Du simple traitement de la douleur en passant par les traitements de fond, aux biothérapies, la prise en charge de la polyarthrite rhumatoïde a considérablement évolué ces dernières années. Les traitements de la polyarthrite rhumatoïde permettent de soulager et de réduire l'inflammation. Les biothérapies (anti-TNF alpha et autres) peuvent notamment ralentir et stopper l’évolution de la maladie. C’est une véritable révolution thérapeutique dans la prise en charge de la polyarthrite rhumatoïde, une révolution majeure pourrait-on dire. Le but de ces traitements de fond est d'obtenir une rémission, de contrôler la douleur et de préserver l'espérance et la qualité de vie : on peut citer Le Plaquenil®, La Salazopyrine®, L’Arava®, Le Méthotrexate (Novatrex®) Méthotrexate®). Le Méthotrexate est le nom du principe actif ; il s’agit d’un immuno-suppresseur antifolique aux propriétés anti-prolifératives quand il est utilisé à forte dose en hématologie ou cancérologie, et anti-inflammatoire lorsqu’il est utilisé à plus faible dose. C’est le traitement de fond le plus largement prescrit dont le taux de maintien à long terme est le plus élevé.

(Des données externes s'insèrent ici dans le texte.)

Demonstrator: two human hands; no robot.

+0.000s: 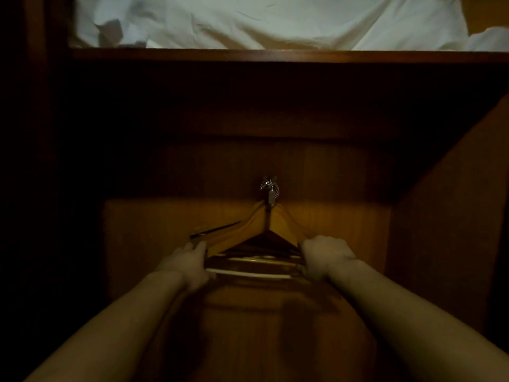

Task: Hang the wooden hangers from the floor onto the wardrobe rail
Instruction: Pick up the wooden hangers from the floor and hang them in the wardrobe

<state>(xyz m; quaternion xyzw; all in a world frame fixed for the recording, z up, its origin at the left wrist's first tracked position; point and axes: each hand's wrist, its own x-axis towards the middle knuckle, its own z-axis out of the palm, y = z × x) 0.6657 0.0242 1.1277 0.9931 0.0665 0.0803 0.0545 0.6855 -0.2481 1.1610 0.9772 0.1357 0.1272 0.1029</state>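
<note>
**Hangers bunched at the hook end, both hands squaring the stack**

Inside the dim wardrobe, a bundle of wooden hangers (265, 238) sits gathered together, their metal hooks (270, 188) clustered in a tight knot at the far end. Whether those hooks are already over the rail or only held up near it I cannot tell; the rail itself is lost in the dark wood and shadow. The left hand (187, 264) is closed around the left ends of the bundle, fingers (199, 248) wrapped over the shoulders and lower bars. The right hand (326, 256) is clenched on the right ends in the same way. One hanger arm (214, 230) splays out to the left, out of line with the rest.

High above, on the wardrobe shelf (275, 55), lies crumpled white bedding (261, 20), well apart from the work.

My reading is that this is the hanging step itself, with the whole batch handled as one. The next move seems to call for keeping the hooks level and facing one way, seating them together, and drawing the stray hanger back into the stack before either hand lets go; otherwise it could slip off and drop.
</note>
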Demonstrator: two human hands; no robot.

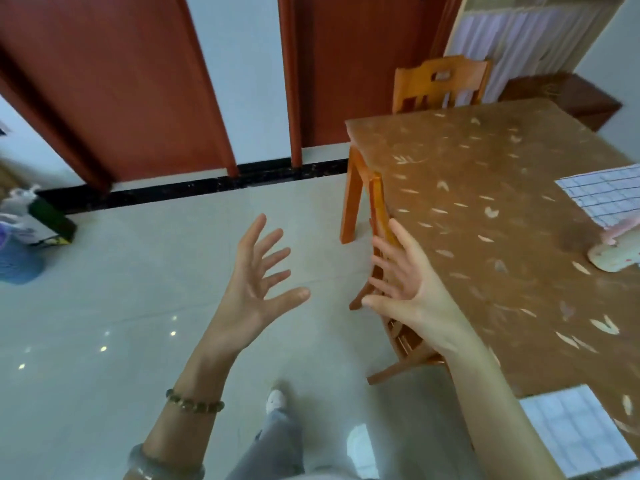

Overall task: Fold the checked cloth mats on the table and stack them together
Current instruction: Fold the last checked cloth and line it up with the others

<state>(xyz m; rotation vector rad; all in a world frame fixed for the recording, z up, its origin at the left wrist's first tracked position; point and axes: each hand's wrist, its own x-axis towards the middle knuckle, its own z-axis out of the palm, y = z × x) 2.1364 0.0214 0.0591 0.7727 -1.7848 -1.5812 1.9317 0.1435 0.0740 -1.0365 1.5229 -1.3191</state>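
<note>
At the far left a blue basket (17,261) stands on the tiled floor (121,306), with a dark box (52,223) just beside it, both blurred. Behind them are red-brown doors (104,81).

My left hand (256,289) is raised over the floor, well off the table's left edge. Its fingers are spread wide, the palm faces right, and it holds nothing. A bead bracelet (194,405) circles that wrist, and a pale bangle (162,465) sits lower on the forearm. Below, between my arms, is one white shoe (276,400).

My right hand (405,289) is raised too, fingers fanned apart and palm facing the left one. It is empty and seen against the table's left edge. The two hands are near each other but not touching.

A wooden chair (398,344) is tucked in at that left edge, behind my right hand. A second chair (441,83) stands at the far edge.

The table (485,209) has a brown cover with a leaf print. One checked mat (571,431) lies at the near edge, pale blue and white, just right of my right forearm. The other checked mat (606,195) lies at the right edge — cut off by the frame — with a pink thing (620,230) touching its near side and a white thing (613,259) just nearer than that. I cannot tell what those two are.
</note>
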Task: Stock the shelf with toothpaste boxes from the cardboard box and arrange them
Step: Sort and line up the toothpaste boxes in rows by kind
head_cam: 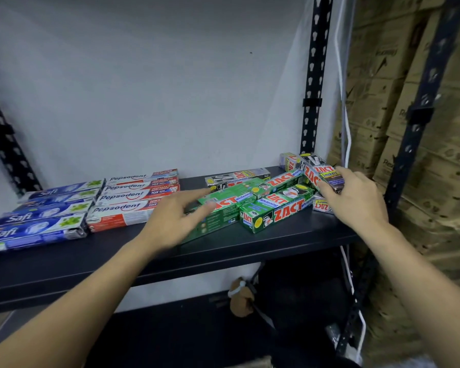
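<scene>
My right hand (356, 200) grasps a silver ZACT Smokers box (320, 172), fingers curled over its far end and thumb against its near edge, so the box sits tilted, raised above the others on the black shelf (276, 243). Just under my right palm lies another silver box (322, 205), its lettering upside down, and just beyond my fingertips a third one (288, 160) stands near the black upright post (314, 75). My left hand (175, 216) is released, fingers straight and spread, the index finger stretched over a green ZACT Whitening box (221, 208); the hand is blurred, so I cannot tell whether it presses down. Between my two hands lie two more green Whitening boxes, one near the front edge (276, 212) and one behind it (282, 181), loosely piled at differing angles, and beyond them a long silver ZACT box (237, 176) rests against the wall side. Left of my left hand a neat row of white and red Pepsodent boxes (133, 197) touches side by side, and further left a row of blue Safi boxes (37, 216). Right of my right hand, past the post, brown cardboard cartons (436, 155) are stacked high.
</scene>
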Demonstrator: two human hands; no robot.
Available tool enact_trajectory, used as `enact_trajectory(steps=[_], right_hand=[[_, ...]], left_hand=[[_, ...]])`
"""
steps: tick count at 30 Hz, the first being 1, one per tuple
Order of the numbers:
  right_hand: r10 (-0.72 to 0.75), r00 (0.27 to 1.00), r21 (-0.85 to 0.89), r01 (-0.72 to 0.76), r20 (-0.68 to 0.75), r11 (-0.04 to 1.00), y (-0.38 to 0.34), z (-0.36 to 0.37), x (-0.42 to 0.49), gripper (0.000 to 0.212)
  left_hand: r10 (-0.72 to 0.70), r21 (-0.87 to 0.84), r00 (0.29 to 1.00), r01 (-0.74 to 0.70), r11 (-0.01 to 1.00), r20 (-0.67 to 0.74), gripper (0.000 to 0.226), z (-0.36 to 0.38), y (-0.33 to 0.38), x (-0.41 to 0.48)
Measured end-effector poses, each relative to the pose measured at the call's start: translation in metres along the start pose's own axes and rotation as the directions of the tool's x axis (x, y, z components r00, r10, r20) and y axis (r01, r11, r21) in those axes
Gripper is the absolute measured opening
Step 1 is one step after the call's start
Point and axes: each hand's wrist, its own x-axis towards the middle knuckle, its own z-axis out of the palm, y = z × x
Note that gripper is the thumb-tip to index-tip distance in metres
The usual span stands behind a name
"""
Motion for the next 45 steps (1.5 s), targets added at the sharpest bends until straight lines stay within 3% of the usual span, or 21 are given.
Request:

Les biothérapies sont des traitements de fond issus de la biotechnologie : les anti- TNF alpha : l'etanercept (Enbrel®), l’adalimumab (Humira®), l'infliximab (Remicade®), etc. En cas d'échec d'un anti-TNF-alpha, d'autres biothérapies peuvent être proposées : ce sont des traitements innovants qui ont vu le jour ces dernières années. Parmi les nouveaux traitements performants, il existe désormais deux médicaments révolutionnaires : le Rituximab (Mabthera*) et le Tocilizumab (Actemra*). Ces thérapies sont plus efficaces et plus ciblées. Il ne faut pas oublier aussi l’abatacept – Orencia®. De nombreuses études ont pu témoigner de l’efficacité de ces médicaments et révélé qu’ils inhibent la progression de la destruction des articulations et améliorent les capacités physiques des patients atteints de polyarthrite rhumatoïde. L'arsenal thérapeutique va s’enrichir dans un proche avenir car d’autres molécules de biothérapies sont en développement dans de grands laboratoires et centres de recherche spécialisés à travers le monde.